→ **Work to complete**: Return the data below exactly, but only from the line containing "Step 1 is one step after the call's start" through the line containing "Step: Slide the", with both of those lines included.

·····

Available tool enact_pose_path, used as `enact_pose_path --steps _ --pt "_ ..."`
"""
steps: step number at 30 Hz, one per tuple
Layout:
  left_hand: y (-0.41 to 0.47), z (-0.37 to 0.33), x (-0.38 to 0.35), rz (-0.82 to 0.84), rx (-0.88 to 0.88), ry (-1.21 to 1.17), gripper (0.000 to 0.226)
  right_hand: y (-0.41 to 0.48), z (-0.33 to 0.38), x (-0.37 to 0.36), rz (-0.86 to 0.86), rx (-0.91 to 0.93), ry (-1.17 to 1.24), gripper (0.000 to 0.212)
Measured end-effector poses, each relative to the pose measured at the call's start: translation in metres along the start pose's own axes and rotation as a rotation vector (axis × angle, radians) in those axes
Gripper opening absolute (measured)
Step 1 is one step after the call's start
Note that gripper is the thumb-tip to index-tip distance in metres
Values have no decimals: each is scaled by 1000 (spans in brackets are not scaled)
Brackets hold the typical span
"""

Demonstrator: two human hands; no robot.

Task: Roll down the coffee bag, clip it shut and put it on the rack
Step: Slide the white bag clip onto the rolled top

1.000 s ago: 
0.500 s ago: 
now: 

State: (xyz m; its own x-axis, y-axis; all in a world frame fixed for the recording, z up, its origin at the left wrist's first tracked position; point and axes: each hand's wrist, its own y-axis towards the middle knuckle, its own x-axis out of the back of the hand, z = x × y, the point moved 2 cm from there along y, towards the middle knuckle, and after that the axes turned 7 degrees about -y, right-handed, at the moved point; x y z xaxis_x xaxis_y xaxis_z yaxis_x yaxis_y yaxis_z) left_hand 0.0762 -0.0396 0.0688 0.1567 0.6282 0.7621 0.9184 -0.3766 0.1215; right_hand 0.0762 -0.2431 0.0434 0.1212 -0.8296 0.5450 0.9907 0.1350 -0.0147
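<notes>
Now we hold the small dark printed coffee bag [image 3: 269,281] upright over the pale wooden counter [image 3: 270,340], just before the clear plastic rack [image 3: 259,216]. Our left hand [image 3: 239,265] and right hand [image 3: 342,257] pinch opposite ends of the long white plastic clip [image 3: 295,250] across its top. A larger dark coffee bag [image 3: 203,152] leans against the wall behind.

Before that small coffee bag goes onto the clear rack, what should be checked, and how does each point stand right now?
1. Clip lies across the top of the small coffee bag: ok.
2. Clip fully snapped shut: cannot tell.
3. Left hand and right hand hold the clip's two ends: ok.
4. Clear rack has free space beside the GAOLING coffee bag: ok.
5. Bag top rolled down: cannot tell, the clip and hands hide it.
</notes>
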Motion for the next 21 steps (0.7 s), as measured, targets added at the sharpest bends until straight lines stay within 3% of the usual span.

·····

→ **Reply to the exercise**:
Step 1 is one step after the call's start
Note that gripper is the thumb-tip to index-tip distance in metres
Values have no decimals: each is scaled by 1000 (spans in brackets are not scaled)
Brackets hold the typical span
"""

Demonstrator: two human hands; no robot.

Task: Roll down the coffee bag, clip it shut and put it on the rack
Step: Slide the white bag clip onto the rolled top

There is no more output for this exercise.